(Work to be completed) Scan the records below for the line containing "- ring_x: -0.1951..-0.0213" and the line containing "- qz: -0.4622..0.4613". Copy both, plus every line between, exactly.

(Provided material)
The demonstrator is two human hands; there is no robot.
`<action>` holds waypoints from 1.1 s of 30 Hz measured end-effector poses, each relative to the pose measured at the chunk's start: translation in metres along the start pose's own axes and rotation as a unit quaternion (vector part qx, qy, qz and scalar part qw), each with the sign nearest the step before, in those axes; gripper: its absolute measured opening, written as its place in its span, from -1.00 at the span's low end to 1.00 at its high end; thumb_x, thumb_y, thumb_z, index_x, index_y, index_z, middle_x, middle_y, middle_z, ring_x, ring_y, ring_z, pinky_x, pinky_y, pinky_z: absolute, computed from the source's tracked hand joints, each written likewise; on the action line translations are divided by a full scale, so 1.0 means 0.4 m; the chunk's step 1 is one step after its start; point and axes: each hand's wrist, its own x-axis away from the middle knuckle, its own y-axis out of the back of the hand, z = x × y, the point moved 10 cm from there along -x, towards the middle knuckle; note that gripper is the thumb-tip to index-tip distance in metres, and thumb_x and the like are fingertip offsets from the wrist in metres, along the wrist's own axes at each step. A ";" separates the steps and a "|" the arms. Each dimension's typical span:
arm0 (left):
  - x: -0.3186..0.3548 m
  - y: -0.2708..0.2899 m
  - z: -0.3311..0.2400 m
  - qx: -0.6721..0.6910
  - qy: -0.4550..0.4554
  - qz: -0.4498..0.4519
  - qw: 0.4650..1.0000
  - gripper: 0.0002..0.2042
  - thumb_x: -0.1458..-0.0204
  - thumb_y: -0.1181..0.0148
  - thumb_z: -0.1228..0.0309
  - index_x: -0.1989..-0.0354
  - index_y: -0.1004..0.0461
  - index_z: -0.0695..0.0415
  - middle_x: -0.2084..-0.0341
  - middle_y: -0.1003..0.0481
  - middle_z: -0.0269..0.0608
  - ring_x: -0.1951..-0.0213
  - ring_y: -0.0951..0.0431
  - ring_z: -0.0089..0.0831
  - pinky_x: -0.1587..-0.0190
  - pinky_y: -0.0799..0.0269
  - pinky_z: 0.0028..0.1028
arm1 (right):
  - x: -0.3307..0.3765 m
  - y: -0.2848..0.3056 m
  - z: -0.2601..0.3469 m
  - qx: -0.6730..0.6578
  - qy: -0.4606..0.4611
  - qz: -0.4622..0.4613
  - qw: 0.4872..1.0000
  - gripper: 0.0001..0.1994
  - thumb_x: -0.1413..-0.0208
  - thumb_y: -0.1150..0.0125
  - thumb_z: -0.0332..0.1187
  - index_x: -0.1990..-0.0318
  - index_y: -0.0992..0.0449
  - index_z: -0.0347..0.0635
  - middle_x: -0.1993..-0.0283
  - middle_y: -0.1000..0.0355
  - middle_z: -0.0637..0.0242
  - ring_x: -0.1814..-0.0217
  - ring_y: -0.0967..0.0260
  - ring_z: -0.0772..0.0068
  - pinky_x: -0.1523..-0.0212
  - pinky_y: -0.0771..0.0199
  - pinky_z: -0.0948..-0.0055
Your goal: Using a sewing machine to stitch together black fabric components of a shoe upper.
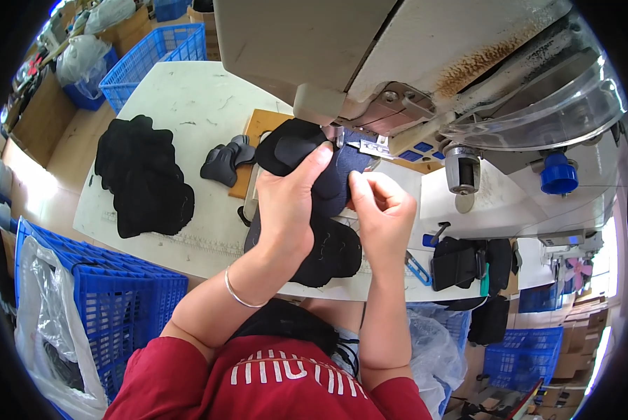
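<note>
My left hand [289,203] presses flat on a dark fabric piece [296,147] and holds it under the head of a cream sewing machine [370,63]. My right hand [382,210] pinches the near edge of the same dark blue-black piece [342,171] close to the needle area [340,136]. More black fabric pieces [335,252] lie beneath my hands at the table's front edge. A thin bangle sits on my left wrist.
A pile of black fabric pieces [142,178] lies on the white table [195,98] to the left, with a few grey shaped pieces [226,161] beside it. Blue plastic crates [111,294] stand at lower left and upper left [156,52]. Black pieces [461,262] hang at the right.
</note>
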 end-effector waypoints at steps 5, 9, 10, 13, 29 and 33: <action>0.021 0.003 -0.002 0.005 -0.028 -0.023 0.999 -0.93 0.01 -0.26 0.50 0.36 -0.53 0.20 0.42 -0.50 -0.42 0.39 -0.45 -0.66 0.30 -0.38 -0.58 | -0.006 0.011 0.010 -0.023 -0.010 0.012 1.000 -0.82 -0.11 -0.18 -0.41 0.46 -0.52 -0.36 0.60 -0.35 0.52 0.55 -0.20 0.80 0.52 -0.18 0.70; 0.022 -0.002 -0.002 -0.001 -0.032 -0.009 0.999 -0.93 -0.01 -0.25 0.48 0.37 -0.53 0.20 0.44 -0.51 -0.42 0.42 -0.44 -0.67 0.33 -0.37 -0.61 | 0.033 -0.003 -0.015 -0.043 -0.030 0.031 0.998 -0.81 -0.07 -0.24 -0.42 0.49 -0.49 -0.36 0.61 -0.31 0.52 0.55 -0.19 0.79 0.54 -0.19 0.71; 0.025 0.001 0.001 -0.003 -0.028 -0.014 1.000 -0.92 -0.02 -0.24 0.46 0.37 -0.54 0.20 0.45 -0.51 -0.41 0.43 -0.45 -0.68 0.36 -0.37 -0.61 | 0.042 -0.011 -0.025 -0.025 -0.037 0.030 0.999 -0.80 -0.07 -0.25 -0.42 0.52 -0.47 -0.34 0.61 -0.30 0.53 0.55 -0.19 0.79 0.54 -0.21 0.71; 0.025 0.010 -0.005 -0.009 -0.015 0.000 1.000 -0.90 -0.06 -0.21 0.43 0.32 -0.53 0.19 0.42 -0.52 -0.36 0.42 -0.51 -0.62 0.37 -0.43 -0.59 | 0.044 -0.022 -0.052 -0.050 -0.051 0.033 0.997 -0.76 -0.08 -0.26 -0.40 0.57 -0.44 -0.32 0.61 -0.30 0.53 0.56 -0.19 0.79 0.54 -0.26 0.69; -0.004 0.023 -0.050 -0.141 0.053 0.141 0.978 -0.80 0.01 -0.30 0.33 0.34 -0.54 0.22 0.49 -0.55 -0.31 0.51 -0.53 -0.60 0.51 -0.42 -0.60 | 0.040 -0.032 -0.058 -0.124 -0.061 0.049 0.989 -0.72 -0.13 -0.20 -0.37 0.60 -0.42 -0.26 0.58 -0.38 0.48 0.55 -0.27 0.73 0.51 -0.37 0.65; -0.006 0.023 -0.055 -0.166 0.037 0.144 0.975 -0.80 0.03 -0.32 0.35 0.36 -0.55 0.25 0.50 -0.56 -0.29 0.51 -0.53 -0.60 0.53 -0.42 -0.60 | 0.048 -0.039 -0.044 -0.099 -0.055 0.049 0.992 -0.77 -0.14 -0.17 -0.37 0.52 -0.47 -0.30 0.56 -0.41 0.43 0.54 -0.30 0.70 0.49 -0.30 0.65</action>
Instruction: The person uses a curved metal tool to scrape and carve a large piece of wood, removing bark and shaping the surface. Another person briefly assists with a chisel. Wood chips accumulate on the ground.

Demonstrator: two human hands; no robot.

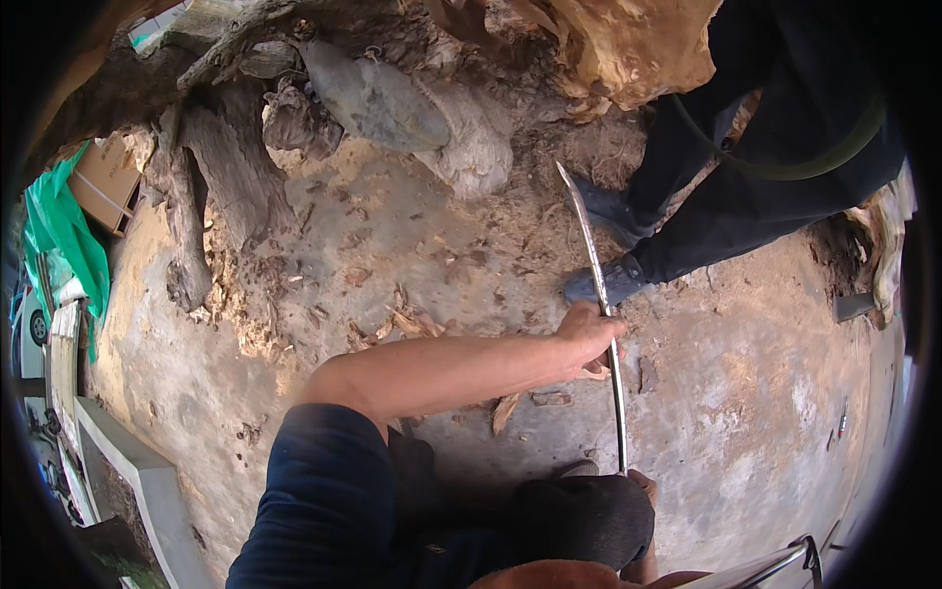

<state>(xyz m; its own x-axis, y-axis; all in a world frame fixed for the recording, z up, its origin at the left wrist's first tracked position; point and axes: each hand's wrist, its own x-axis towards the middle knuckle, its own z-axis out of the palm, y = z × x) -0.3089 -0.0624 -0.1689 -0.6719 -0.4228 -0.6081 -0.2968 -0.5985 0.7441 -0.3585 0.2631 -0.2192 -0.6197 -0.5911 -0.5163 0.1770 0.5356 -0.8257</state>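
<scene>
A long, thin metal bar [596, 257] with a pointed tip slants across the middle, its tip near a co-worker's shoes. My left hand [591, 337] is closed round its middle, the left arm stretched across from the lower left. Beside my bent knee, my right hand [643, 483] is closed at the bar's lower end; the knee hides part of this hand. Beyond the tip, a large pale piece of wood [628, 49] and a gnarled root mass [471, 147] fill the far side.
A co-worker in dark trousers [706, 231] stands at the far right, with a green hose-like loop [785, 169] alongside. Wood chips [402, 319] litter the concrete floor [726, 432]. Leftward are a weathered root [235, 162], a green tarp [64, 231], a cardboard box [103, 182] and a concrete ledge [147, 481].
</scene>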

(Answer to this exercise)
  - ring_x: -0.1951..-0.0213
  - ring_y: -0.0951..0.0431
  - ring_z: -0.0089..0.0831
  - pinky_x: -0.1587..-0.0190
  - pinky_y: -0.0799..0.0269
  - pinky_z: 0.0028..0.1028
arm1 (right):
  - x: -0.3307..0.3765 m
  - y: -0.2848..0.3056 m
  - z: -0.2601..0.3469 m
  - qx: -0.6730..0.6578
  - qy: -0.4606..0.4611
  - qz: -0.4622..0.4613

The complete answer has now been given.